**Work order**
Please copy the data below exactly; none of the pictures in it belong in the copy.

**Given material**
BEGIN
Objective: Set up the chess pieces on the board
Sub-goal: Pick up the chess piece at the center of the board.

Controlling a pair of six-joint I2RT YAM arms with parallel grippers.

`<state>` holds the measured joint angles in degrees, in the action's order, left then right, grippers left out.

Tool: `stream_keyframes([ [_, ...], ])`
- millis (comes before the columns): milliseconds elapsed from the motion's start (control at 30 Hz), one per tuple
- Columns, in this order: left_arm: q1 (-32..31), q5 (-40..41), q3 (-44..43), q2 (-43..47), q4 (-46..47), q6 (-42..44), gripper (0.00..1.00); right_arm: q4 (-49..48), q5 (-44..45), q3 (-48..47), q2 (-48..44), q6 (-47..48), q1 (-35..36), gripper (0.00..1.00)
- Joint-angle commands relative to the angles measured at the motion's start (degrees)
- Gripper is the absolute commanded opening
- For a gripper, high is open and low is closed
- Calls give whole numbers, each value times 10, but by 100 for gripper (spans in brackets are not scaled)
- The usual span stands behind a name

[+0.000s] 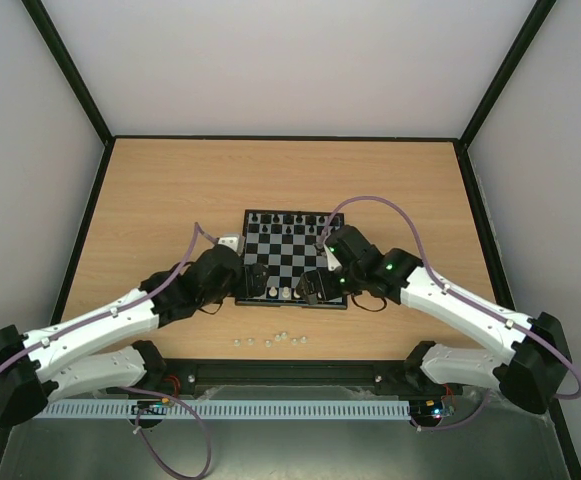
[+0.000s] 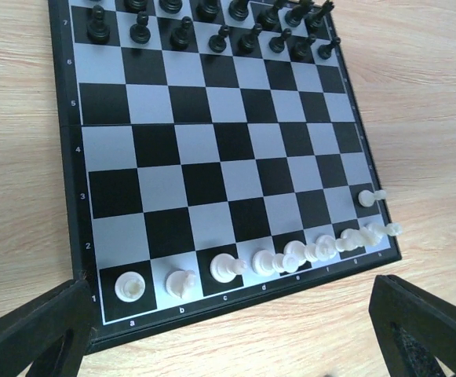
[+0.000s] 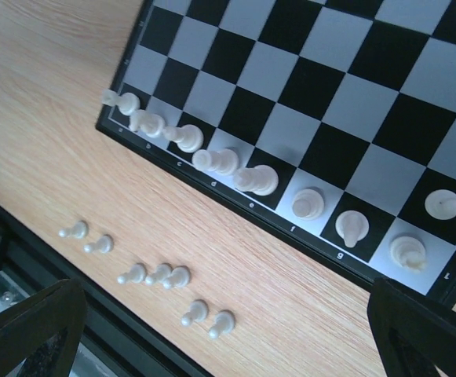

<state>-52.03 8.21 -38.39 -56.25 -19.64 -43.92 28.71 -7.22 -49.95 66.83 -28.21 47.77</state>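
Observation:
The board lies mid-table. White chess pieces fill its near row from a to h, and one white pawn stands on h2. Several loose white pawns lie on the wood just in front of the board; they also show in the top view. My left gripper hovers over the board's near left edge, open and empty. My right gripper hovers over the near right edge, open and empty, above the loose pawns.
Black pieces fill the board's two far rows. A small white object sits at the board's left edge by the left arm. A black rail runs along the table's near edge, close to the loose pawns.

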Motion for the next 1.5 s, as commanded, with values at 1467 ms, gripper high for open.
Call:
stream_keyframes([
  [1467,-102,77,33,179,-24,-63,99,15,27,29,-17,-49,70,80],
])
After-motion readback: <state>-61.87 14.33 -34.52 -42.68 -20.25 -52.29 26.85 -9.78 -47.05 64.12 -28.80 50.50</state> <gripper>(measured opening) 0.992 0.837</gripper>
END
**Written reply**
Objective: Set up the chess pieces on the board
Sub-goal: Pick up the chess piece at the center of the board.

Controlling a pair of six-joint I2RT YAM arms with parallel grippers.

`<state>` holds the measured joint angles in degrees, in the action's order, left then right, grippers left out.

Tool: `stream_keyframes([ [_, ...], ])`
- millis (comes before the columns): milliseconds elapsed from the motion's start (control at 30 Hz), one per tuple
- Columns, in this order: left_arm: q1 (-32..31), q5 (-40..41), q3 (-44..43), q2 (-43..47), q4 (-46..47), q6 (-42..44), gripper (0.00..1.00); right_arm: q4 (-49..48), q5 (-44..45), q3 (-48..47), q2 (-48..44), q6 (-47..48), q1 (-35..36), gripper (0.00..1.00)
- Joint-angle commands relative to the angles measured at the motion's start (degrees)
- Gripper is the absolute commanded opening
- For a gripper, high is open and low is closed
- Calls give whole numbers, each value times 10, but by 100 for gripper (spans in brackets are not scaled)
- The usual span stands behind a name

[+0.000s] 
[+0.000s] 
[+0.000s] 

<state>-52.03 8.21 -38.39 -56.25 -19.64 -43.92 28.71 -7.22 -49.95 66.83 -28.21 47.77</state>
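Observation:
The board lies mid-table. White chess pieces fill its near row from a to h, and one white pawn stands on h2. Several loose white pawns lie on the wood just in front of the board; they also show in the top view. My left gripper hovers over the board's near left edge, open and empty. My right gripper hovers over the near right edge, open and empty, above the loose pawns.
Black pieces fill the board's two far rows. A small white object sits at the board's left edge by the left arm. A black rail runs along the table's near edge, close to the loose pawns.
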
Motion for the next 1.5 s, as commanded, with values at 1467 ms, gripper high for open.
Call:
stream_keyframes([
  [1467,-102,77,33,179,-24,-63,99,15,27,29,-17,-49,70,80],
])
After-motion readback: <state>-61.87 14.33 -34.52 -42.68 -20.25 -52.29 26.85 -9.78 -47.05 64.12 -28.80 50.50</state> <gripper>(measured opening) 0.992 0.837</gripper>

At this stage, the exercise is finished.